Re: Thread implementations...

Alex Belits (abelits@phobos.illtel.denver.co.us)
Fri, 26 Jun 1998 00:50:30 -0700 (PDT)


On Fri, 26 Jun 1998, Chris Wedgwood wrote:

> > know is limited to sending entire files verbatim onto a socket.
>
> sendfile is most useful when you can append or prepend data constructed from
> an iovec.

But what will be the difference between sendmsg(2)/writv(2) with that
syscall and syscall with option to prepend/append data? It's not like
writv will copy less data when combined with such syscall.

>
> > > fd-in - file descriptor to disk file (? is this needed as a restriction)
> > > fd-out - file descriptor to any object
> > > options - eg, close on send completion, sync/async. etc.
> >
> > All these options aren't pretty. I would hope you could do
> > without them. If sendfile blocks until it is complete, there
> > seems little point in having a close-on-send, and if you look
> > at Deans website, you can see that the question of closing a
> > TCP/IP socket properly is non-trivial, and probably not for
> > kernel-space-only.
>
> In the case of web servers and proxy caches, I don't think close on send is
> worth while, because it defeats the purpose and the (possibly very great)
> win experienced with HTTP/1.1.
>
> I am perhaps overstating pipelining in HTTP/1.1, because I've measured this
> on active proxies and 40% of all requests come from single connections, but
> this value is likely to reduce as browsers get smarter.

Browsers often do HTTP 1.0 with Keep-Alive, that doesn't close the
connection either.

>
> (As is, by default, IE 4 and stuff don't do HTTP/1.1 though proxies because
> the piece of shit MS-Proxy 2 doesn't support this, which means the rest of
> the world gets penalized because M$ can't write decent code as per usual).

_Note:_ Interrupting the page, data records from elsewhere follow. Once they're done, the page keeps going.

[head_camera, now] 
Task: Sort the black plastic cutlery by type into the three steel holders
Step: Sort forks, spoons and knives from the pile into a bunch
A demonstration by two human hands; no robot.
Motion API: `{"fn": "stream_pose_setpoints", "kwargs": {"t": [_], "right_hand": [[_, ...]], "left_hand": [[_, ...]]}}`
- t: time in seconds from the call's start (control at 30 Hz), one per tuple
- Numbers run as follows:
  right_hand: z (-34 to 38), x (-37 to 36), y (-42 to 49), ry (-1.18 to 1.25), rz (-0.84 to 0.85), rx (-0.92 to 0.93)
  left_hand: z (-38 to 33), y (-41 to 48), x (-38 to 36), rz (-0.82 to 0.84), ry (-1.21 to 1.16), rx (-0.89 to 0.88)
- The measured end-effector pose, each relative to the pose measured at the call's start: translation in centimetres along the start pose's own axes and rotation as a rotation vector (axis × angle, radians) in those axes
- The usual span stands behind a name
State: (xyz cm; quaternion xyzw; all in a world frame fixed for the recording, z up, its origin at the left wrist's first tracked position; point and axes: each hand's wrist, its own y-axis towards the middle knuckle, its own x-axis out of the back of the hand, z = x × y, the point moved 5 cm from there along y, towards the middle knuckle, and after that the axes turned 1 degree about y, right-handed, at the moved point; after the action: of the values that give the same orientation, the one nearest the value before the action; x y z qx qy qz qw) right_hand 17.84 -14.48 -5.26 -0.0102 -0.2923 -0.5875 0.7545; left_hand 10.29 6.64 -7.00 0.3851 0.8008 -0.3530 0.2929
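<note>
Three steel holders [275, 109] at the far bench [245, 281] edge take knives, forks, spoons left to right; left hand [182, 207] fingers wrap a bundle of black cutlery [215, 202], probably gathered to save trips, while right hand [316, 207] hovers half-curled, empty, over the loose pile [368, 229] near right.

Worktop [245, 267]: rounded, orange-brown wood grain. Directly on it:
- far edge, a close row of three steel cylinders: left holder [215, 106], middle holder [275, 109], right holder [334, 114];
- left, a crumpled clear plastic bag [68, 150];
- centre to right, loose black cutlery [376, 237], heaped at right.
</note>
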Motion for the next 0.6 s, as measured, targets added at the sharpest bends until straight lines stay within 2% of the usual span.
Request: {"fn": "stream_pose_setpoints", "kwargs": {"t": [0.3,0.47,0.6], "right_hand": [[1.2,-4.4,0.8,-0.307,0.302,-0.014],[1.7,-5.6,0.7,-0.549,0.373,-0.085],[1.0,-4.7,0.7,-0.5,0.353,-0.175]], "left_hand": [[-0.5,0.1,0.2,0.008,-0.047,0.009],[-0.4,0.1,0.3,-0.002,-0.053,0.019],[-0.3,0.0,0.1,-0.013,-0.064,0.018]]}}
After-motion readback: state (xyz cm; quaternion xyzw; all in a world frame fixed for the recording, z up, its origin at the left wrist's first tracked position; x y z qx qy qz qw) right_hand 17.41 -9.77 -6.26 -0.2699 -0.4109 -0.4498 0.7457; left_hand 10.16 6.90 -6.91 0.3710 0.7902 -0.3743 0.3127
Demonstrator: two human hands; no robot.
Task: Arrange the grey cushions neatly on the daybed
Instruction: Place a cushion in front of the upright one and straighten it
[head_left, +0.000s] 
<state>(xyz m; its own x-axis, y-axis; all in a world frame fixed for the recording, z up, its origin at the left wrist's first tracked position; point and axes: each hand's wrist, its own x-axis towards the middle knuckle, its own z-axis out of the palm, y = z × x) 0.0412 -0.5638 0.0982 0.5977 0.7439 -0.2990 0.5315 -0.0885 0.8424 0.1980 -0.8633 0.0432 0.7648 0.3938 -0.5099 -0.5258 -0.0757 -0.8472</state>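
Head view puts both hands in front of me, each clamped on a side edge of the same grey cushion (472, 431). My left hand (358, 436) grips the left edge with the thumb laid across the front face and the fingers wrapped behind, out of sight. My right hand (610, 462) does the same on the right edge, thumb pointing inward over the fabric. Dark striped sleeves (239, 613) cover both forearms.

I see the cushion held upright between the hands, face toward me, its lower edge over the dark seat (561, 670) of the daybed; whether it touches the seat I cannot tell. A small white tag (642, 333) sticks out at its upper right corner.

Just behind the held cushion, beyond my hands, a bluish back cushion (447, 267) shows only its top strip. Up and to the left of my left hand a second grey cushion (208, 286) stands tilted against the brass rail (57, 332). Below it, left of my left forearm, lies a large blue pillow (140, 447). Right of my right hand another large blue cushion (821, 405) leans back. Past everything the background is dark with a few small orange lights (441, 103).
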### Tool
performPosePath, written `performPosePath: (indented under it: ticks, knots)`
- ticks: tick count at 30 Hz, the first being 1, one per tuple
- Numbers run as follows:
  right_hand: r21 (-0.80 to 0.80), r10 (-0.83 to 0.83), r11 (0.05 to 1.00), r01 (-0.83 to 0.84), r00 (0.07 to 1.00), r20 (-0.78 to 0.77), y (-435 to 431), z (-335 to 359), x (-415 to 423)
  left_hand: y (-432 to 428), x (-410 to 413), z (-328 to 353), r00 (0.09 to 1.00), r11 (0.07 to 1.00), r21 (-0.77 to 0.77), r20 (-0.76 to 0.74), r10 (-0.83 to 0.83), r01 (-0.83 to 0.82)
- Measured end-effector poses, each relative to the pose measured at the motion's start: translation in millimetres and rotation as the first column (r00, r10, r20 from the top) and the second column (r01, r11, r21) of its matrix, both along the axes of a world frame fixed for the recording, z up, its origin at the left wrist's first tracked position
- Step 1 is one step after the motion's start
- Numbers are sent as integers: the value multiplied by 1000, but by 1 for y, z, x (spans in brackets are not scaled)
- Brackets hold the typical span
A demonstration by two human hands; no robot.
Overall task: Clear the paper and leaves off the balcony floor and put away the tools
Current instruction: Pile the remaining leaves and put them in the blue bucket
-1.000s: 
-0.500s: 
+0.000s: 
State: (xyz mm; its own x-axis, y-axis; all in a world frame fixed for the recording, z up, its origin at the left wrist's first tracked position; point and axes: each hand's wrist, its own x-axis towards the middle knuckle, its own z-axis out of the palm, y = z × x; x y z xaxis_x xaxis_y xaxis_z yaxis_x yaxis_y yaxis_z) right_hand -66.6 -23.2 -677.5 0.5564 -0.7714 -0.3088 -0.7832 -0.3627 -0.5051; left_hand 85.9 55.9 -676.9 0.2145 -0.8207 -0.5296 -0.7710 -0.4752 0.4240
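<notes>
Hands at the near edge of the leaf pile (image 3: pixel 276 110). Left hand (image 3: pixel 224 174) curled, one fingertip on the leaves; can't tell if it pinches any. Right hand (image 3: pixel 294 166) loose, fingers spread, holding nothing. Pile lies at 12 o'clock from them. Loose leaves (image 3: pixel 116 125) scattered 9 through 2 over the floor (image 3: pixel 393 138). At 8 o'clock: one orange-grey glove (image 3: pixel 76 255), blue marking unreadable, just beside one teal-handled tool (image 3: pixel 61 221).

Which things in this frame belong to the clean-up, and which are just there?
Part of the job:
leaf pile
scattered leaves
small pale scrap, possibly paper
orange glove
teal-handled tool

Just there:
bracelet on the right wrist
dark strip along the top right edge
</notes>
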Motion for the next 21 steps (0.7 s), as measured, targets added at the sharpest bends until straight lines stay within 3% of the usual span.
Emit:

HTTP 1.1 actually is a pain to implement right in a lot of places.
However close after send is what my server always does even with
Keep-Alive connection -- one process keeps fd open and passes it to other
processes when necessary, and those processes close fds after every
request, thus creating a pool of server processes that are ready even if
there are a lot of connection open and idle. Of course, "main" process can
suffer from poll(2) scalability problem and fd number limit, but this is
another issue.

> Dean knows about 50 times what I do in this area, so its probably best he
> jumps in and points and where I'm wrong.
>
> > Possibly. But according to Squid's own doc, the primary problems
> > in Squid performance are
> >
> > 1) Not enough memory
> > 2) Too slow disks
>

[skipped]

>
> Anyhow, sendfile could help here by eliminating the costly copy to/from
> userspace, which is the real limiting factor if you have really fast disks,
> really fast network and are trying to stream the data out.
>
> > CPU speed for cgi, bandwidth to the net, bandwidth on your Ethernet, etc.
> > Linux/Apache can easily saturate a 10mbits Ethernet already, how many
> > people actually have a faster connection to the net?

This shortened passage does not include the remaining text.